Problem to solve:
The entries should be written out again exactly as they read.

Task input:

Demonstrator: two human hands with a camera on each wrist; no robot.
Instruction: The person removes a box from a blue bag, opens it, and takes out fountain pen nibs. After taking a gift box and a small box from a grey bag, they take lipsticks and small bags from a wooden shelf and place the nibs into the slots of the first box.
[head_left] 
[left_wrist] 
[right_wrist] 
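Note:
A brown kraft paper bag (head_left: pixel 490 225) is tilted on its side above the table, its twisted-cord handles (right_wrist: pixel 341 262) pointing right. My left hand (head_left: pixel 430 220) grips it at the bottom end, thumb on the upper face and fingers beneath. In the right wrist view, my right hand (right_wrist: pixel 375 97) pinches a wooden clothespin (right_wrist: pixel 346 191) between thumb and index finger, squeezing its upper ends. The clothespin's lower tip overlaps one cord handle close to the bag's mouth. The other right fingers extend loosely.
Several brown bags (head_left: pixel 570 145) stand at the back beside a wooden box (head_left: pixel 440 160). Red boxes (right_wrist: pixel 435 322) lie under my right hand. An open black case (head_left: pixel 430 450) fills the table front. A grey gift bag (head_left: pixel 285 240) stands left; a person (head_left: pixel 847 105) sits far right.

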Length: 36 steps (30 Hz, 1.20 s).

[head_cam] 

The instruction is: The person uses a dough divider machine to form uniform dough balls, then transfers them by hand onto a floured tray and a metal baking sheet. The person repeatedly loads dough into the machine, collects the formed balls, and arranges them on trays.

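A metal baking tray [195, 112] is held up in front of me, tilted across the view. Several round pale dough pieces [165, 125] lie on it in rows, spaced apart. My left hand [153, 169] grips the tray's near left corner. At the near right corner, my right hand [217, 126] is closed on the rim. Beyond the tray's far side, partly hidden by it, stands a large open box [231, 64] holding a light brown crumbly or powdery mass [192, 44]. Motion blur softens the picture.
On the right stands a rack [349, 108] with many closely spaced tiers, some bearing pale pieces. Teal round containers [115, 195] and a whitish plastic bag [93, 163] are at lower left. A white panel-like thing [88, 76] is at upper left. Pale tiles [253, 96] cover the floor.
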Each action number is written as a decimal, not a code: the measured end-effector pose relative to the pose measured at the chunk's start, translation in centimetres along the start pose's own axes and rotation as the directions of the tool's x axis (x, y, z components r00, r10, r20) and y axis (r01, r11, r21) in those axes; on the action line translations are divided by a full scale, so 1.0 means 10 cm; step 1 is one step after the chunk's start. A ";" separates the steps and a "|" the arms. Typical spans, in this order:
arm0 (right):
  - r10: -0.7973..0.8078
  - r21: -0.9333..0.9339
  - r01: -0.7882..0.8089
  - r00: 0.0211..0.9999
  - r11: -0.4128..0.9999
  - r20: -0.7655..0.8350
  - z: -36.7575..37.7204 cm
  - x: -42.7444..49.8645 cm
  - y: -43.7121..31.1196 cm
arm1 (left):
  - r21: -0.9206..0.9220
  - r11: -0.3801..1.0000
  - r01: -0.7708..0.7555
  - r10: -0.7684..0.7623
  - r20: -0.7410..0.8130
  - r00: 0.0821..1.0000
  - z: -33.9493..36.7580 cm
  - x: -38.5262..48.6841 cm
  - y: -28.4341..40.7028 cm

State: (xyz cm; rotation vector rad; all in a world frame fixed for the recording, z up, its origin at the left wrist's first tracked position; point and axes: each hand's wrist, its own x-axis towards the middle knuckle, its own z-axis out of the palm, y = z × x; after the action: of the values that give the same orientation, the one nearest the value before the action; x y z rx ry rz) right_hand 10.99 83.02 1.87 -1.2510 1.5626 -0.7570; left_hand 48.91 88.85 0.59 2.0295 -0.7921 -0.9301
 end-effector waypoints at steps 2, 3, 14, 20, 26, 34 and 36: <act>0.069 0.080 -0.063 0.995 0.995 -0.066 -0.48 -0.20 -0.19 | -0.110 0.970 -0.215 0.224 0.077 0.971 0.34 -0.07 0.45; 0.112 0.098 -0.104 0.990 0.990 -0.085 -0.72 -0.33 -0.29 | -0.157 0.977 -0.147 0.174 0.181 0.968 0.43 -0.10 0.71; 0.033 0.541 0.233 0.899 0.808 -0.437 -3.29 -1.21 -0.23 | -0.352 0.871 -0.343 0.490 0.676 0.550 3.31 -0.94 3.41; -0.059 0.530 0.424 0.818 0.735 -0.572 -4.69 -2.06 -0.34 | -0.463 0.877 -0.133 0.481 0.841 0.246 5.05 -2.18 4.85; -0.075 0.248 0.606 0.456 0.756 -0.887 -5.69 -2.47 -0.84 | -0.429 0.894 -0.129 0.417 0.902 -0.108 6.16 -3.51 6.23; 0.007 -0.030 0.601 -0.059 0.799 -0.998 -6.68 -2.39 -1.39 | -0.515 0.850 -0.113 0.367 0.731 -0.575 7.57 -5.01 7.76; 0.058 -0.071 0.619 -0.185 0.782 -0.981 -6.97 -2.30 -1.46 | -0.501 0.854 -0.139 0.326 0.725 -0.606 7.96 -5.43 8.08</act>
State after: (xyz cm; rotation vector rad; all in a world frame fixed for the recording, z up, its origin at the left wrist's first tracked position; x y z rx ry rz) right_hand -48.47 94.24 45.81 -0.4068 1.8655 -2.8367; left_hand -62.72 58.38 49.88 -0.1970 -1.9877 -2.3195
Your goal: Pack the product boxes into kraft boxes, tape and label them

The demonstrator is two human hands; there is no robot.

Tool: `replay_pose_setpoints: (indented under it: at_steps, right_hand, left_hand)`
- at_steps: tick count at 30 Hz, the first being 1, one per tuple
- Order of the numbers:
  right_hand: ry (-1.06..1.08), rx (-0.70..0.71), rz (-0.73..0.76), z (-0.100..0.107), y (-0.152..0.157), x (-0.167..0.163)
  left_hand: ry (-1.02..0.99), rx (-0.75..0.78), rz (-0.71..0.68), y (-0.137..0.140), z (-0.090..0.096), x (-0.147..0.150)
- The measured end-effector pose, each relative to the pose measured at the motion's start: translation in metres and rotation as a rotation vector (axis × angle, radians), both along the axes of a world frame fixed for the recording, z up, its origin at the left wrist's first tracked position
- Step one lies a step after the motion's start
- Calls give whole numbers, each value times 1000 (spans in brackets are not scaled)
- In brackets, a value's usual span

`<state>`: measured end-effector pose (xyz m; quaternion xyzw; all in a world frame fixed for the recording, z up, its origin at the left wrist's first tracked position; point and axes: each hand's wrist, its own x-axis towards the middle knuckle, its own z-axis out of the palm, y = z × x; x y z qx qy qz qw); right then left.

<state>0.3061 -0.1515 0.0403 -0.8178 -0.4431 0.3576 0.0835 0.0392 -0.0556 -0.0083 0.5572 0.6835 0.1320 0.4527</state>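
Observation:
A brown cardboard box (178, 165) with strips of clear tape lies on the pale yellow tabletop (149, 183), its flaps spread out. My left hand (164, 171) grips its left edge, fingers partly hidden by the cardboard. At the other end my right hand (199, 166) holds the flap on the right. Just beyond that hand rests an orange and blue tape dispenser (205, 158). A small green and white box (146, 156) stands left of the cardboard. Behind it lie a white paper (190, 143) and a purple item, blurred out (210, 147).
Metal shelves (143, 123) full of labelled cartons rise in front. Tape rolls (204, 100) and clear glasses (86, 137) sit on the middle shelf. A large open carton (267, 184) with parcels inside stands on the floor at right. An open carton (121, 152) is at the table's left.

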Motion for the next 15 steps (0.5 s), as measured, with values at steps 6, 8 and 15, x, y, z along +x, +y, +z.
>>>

Answer area:
Demonstrator: two human hands with a camera on each wrist; no robot.
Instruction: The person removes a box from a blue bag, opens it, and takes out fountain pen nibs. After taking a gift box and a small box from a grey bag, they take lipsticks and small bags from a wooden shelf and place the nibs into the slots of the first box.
[head_left] 
[left_wrist] 
[right_wrist] 
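Note:
A brown kraft paper bag (head_left: pixel 490 225) is tilted on its side above the table, its twisted-cord handles (right_wrist: pixel 341 262) pointing right. My left hand (head_left: pixel 430 220) grips it at the bottom end, thumb on the upper face and fingers beneath. In the right wrist view, my right hand (right_wrist: pixel 375 97) pinches a wooden clothespin (right_wrist: pixel 346 191) between thumb and index finger, squeezing its upper ends. The clothespin's lower tip overlaps one cord handle close to the bag's mouth. The other right fingers extend loosely.
Several brown bags (head_left: pixel 570 145) stand at the back beside a wooden box (head_left: pixel 440 160). Red boxes (right_wrist: pixel 435 322) lie under my right hand. An open black case (head_left: pixel 430 450) fills the table front. A grey gift bag (head_left: pixel 285 240) stands left; a person (head_left: pixel 847 105) sits far right.
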
Length: 36 steps (30 Hz, 1.20 s).

[head_cam] 

The instruction is: The person uses a dough divider machine to form uniform dough balls, then transfers them by hand onto a floured tray and a metal baking sheet. The person repeatedly loads dough into the machine, collects the formed balls, and arranges them on trays.

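A metal baking tray [195, 112] is held up in front of me, tilted across the view. Several round pale dough pieces [165, 125] lie on it in rows, spaced apart. My left hand [153, 169] grips the tray's near left corner. At the near right corner, my right hand [217, 126] is closed on the rim. Beyond the tray's far side, partly hidden by it, stands a large open box [231, 64] holding a light brown crumbly or powdery mass [192, 44]. Motion blur softens the picture.
On the right stands a rack [349, 108] with many closely spaced tiers, some bearing pale pieces. Teal round containers [115, 195] and a whitish plastic bag [93, 163] are at lower left. A white panel-like thing [88, 76] is at upper left. Pale tiles [253, 96] cover the floor.
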Each action number is written as a decimal, not a code: the measured end-effector pose relative to the pose measured at the chunk's start, translation in centimetres along the start pose's own axes and rotation as the directions of the tool's x axis (x, y, z components r00, r10, r20) and y axis (r01, r11, r21) in those axes; on the action line translations are divided by a full scale, so 1.0 means 10 cm; step 1 is one step after the chunk's start. A ";" separates the steps and a "|" the arms. Typical spans, in this order:
arm0 (right):
  - r10: -0.7973..0.8078
  - r21: -0.9333..0.9339
  - r01: -0.7882..0.8089
  - r00: 0.0211..0.9999
  - r11: -0.4128..0.9999
  - r20: -0.7655..0.8350
  - z: -36.7575..37.7204 cm
  - x: -42.7444..49.8645 cm
  - y: -43.7121..31.1196 cm
arm1 (left):
  - r21: -0.9206..0.9220
  - r11: -0.3801..1.0000
  - r01: -0.7708..0.7555
  - r10: -0.7684..0.7623
  - r20: -0.7410..0.8130
  - r00: 0.0821..1.0000
  - z: -33.9493..36.7580 cm
  - x: -38.5262..48.6841 cm
  - y: -28.4341..40.7028 cm

State: (xyz cm; rotation vector rad; all in a world frame fixed for the recording, z up, its origin at the left wrist's first tracked position; point and axes: each hand's wrist, its own x-axis towards the middle knuckle, its own z-axis out of the palm, y = z × x; after the action: of the values that give the same orientation, the one nearest the value before the action; x y z rx ry rz) right_hand 10.99 83.02 1.87 -1.2510 1.5626 -0.7570; left_hand 48.91 88.85 0.59 2.0295 -0.7921 -0.9301
 end-effector waypoints at steps 2, 3, 14, 20, 26, 34 and 36: <act>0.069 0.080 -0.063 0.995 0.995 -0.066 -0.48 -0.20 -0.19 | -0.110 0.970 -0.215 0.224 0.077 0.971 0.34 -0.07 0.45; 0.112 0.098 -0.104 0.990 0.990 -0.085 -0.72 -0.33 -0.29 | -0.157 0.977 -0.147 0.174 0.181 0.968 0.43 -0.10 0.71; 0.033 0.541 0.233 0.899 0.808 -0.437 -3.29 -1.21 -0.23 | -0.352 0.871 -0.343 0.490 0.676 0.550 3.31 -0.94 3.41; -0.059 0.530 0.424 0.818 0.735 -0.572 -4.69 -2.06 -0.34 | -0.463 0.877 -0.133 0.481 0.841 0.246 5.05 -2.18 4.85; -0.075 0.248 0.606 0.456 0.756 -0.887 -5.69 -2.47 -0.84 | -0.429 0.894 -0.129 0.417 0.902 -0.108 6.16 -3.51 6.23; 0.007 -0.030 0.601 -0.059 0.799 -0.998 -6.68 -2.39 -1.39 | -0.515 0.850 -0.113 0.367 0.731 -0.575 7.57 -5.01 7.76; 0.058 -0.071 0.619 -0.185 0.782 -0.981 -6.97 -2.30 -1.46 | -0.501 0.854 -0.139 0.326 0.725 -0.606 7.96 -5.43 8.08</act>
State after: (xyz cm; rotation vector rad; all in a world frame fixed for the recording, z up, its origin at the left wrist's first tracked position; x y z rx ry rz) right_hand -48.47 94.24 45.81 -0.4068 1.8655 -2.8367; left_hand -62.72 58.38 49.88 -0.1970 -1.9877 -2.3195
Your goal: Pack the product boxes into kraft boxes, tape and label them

The demonstrator is two human hands; there is no robot.

Tool: `replay_pose_setpoints: (indented under it: at_steps, right_hand, left_hand)`
- at_steps: tick count at 30 Hz, the first being 1, one per tuple
- Order of the numbers:
  right_hand: ry (-1.06..1.08), rx (-0.70..0.71), rz (-0.73..0.76), z (-0.100..0.107), y (-0.152..0.157), x (-0.167..0.163)
  left_hand: ry (-1.02..0.99), rx (-0.75..0.78), rz (-0.71..0.68), y (-0.137..0.140), z (-0.090..0.096), x (-0.147..0.150)
- The measured end-effector pose, each relative to the pose measured at the motion's start: translation in metres and rotation as a rotation vector (axis × angle, radians), both along the axes of a world frame fixed for the recording, z up, its origin at the left wrist's first tracked position
- Step one lies a step after the motion's start
- Calls give whole numbers, each value times 1000 (spans in brackets are not scaled)
- In brackets, a value's usual span

`<state>`: measured end-effector pose (xyz m; quaternion xyzw; all in a world frame fixed for the recording, z up, its origin at the left wrist's first tracked position; point and axes: each hand's wrist, its own x-axis towards the middle knuckle, its own z-axis out of the palm, y = z × x; x y z qx qy qz qw); right then left.

<state>0.3061 -0.1515 0.0403 -0.8178 -0.4431 0.3576 0.0835 0.0392 -0.0556 -0.0083 0.5572 0.6835 0.1320 0.4527</state>
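Observation:
A brown cardboard box (178, 165) with strips of clear tape lies on the pale yellow tabletop (149, 183), its flaps spread out. My left hand (164, 171) grips its left edge, fingers partly hidden by the cardboard. At the other end my right hand (199, 166) holds the flap on the right. Just beyond that hand rests an orange and blue tape dispenser (205, 158). A small green and white box (146, 156) stands left of the cardboard. Behind it lie a white paper (190, 143) and a purple item, blurred out (210, 147).
Metal shelves (143, 123) full of labelled cartons rise in front. Tape rolls (204, 100) and clear glasses (86, 137) sit on the middle shelf. A large open carton (267, 184) with parcels inside stands on the floor at right. An open carton (121, 152) is at the table's left.
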
Motion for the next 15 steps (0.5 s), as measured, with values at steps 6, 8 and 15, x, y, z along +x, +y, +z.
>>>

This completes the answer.